Principles of the DPBoK Standard


This document shall provide comprehensive guidance for the digital and IT professional in their professional contexts, whether market-facing or supporting. It shall address the complete spectrum of concerns encountered by the Digital Practitioner, from the initial decision for digital investment through value discovery, design, construction, delivery, operation, and ongoing evolution. It shall cover management and organizational development topics of collaboration, coordination, structure, and culture, in the context of Digital Product Management (DPM). It shall cover sourcing and human resource management in the digital context. It shall cover Governance, Risk Management, and Compliance (GRC), data and information management, and architecture. It shall strive to be the “go-to” guidance for orienting Digital Practitioners worldwide to their chosen careers.

This document shall demonstrate a thorough and current consistency with the principles and practices of Agile development and related trends, such as continuous delivery, DevOps, Lean Product Development, Kanban and Lean IT, design thinking in the digital context, Site Reliability Engineering (SRE), and web-scale computing. It shall curate notable current guidance while maintaining a neutral and clinical overall position on controversial topics. It shall serve the Digital Practitioner by identifying relationships and overarching themes across this curated body of knowledge.

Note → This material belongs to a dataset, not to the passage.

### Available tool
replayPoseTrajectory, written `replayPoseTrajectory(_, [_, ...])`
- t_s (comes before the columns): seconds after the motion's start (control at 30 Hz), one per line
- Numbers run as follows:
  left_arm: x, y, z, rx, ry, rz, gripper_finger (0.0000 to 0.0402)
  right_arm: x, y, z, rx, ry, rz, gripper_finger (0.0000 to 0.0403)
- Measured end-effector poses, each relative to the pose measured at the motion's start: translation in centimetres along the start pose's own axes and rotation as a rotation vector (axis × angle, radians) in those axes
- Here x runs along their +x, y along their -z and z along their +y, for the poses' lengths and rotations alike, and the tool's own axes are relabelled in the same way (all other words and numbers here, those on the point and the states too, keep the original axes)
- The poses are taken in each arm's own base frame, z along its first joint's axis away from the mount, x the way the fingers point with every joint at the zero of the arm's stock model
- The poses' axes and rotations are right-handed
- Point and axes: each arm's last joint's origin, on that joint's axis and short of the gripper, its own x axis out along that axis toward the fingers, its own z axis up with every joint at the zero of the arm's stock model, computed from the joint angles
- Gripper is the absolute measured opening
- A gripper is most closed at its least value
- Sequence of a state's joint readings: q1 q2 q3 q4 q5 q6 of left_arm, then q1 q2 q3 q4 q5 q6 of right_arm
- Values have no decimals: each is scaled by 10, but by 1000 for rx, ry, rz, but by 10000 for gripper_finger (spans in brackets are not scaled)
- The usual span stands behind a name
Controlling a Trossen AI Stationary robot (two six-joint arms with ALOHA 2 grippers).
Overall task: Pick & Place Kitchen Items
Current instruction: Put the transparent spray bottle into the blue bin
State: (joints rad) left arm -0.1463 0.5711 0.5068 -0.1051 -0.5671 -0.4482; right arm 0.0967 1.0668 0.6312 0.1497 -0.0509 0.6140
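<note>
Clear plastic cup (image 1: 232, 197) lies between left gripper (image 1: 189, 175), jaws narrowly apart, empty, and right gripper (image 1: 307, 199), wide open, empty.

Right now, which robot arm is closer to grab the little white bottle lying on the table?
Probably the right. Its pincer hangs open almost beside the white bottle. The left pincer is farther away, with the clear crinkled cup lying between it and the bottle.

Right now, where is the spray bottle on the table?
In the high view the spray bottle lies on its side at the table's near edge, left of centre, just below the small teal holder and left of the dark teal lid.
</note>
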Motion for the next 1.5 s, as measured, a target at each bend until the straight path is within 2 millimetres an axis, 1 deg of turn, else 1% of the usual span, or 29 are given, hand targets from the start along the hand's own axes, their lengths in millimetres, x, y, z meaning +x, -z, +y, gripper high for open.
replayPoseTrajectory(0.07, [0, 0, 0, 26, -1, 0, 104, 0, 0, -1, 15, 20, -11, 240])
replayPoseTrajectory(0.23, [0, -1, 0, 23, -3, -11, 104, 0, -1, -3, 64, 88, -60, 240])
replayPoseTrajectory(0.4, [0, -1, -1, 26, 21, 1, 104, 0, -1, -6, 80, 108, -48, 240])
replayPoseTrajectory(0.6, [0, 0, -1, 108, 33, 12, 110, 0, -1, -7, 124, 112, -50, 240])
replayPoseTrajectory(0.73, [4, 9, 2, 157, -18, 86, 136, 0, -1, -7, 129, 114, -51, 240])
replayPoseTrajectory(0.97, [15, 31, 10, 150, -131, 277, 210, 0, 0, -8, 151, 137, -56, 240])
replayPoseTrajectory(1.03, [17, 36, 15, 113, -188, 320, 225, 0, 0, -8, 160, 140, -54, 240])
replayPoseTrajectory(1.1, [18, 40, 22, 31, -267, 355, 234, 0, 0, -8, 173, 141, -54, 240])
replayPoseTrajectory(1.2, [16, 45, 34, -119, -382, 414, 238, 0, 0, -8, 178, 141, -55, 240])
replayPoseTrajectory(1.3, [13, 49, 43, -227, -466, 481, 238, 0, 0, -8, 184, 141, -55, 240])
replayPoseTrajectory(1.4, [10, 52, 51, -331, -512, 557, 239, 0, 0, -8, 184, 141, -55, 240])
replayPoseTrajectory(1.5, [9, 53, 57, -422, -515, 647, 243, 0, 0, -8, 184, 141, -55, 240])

The focus of this document, however, is on longer-lived professional and management practices, not the ephemeral aspects of technology. The following should be, in general, discussed primarily by reference at a level suitable for non-technical audiences:

  • Technical standards (platforms, protocols, formats, interoperability, etc.)

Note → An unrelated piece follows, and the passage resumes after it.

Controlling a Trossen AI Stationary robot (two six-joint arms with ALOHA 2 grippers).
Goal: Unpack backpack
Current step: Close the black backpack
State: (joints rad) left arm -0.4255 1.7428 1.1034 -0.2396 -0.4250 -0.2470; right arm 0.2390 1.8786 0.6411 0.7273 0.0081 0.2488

  • Specific programming languages and frameworks

The following in general should be avoided, even by reference:

  • Particular vendors and commercial products (this does not include notable open source products with demonstrated longevity); if commercial products are mentioned as examples, at least two examples should be supplied

  • Specific commercial methodologies (some exceptions to this may exist, such as IT Infrastructure Library® (ITIL®) and Scaled Agile Framework® (SAFe®), subject to evidence of substantial notability and demonstrated longevity)

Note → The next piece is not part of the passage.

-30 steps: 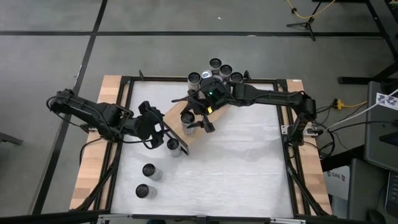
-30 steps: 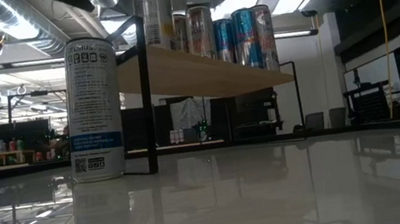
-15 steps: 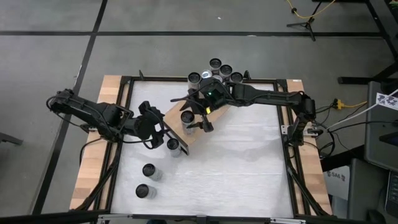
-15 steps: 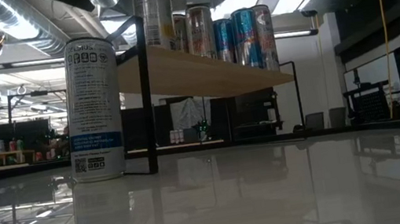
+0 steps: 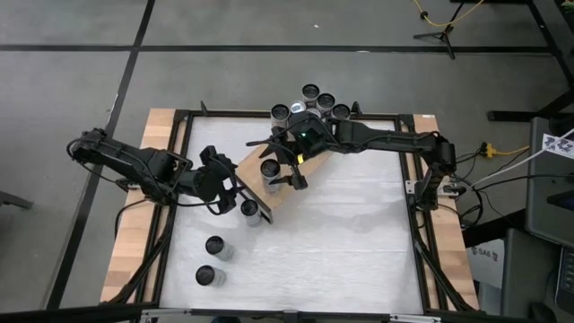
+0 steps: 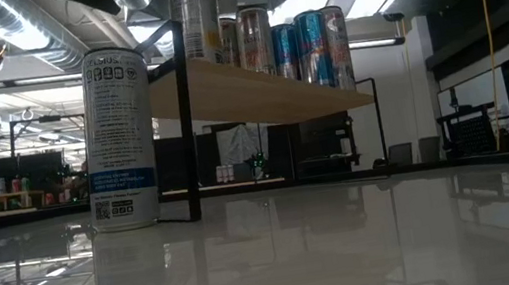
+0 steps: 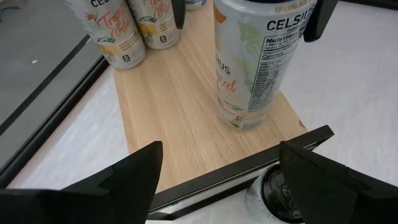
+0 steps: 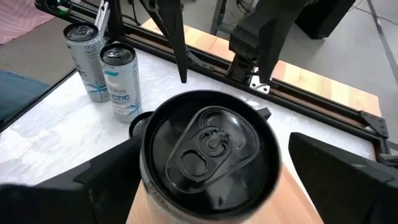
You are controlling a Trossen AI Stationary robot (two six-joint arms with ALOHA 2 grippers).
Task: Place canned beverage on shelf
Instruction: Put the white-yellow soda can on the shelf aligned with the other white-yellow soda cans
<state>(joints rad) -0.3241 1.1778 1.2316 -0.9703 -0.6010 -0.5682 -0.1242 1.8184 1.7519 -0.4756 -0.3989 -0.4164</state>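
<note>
Standing upright on shelf [image 5: 280,178], can [image 8: 208,149] directly under right gripper [image 5: 276,170], between fingers spread clear of its sides, long axis vertical. Needing only straight lift away. Waiting just off shelf's near end, left gripper [image 5: 235,193], fingers apart, holding nothing, second can [image 5: 250,209] beneath.

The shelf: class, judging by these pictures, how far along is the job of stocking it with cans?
Done: a row of cans stands on the shelf, and a white can stands upright near its end. In hand: the right gripper sits open around that can, fingers clear of it; the left gripper waits open beside the shelf's end. Left: three cans on the table.
</note>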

Specific technical practices, such as Infrastructure as Code, virtualization, cloud, and SRE, may be in scope, to be determined on a case-by-case basis. Broader technical trends such as Internet of Things (IoT) and cognitive technologies may be discussed, primarily in terms of their impact on technical practices. (There are many other bodies of work for the practitioner to refer to on such topics.) In general, this document should not be so technically-neutral and abstract as to appear academic and irrelevant to the modern Digital Practitioner.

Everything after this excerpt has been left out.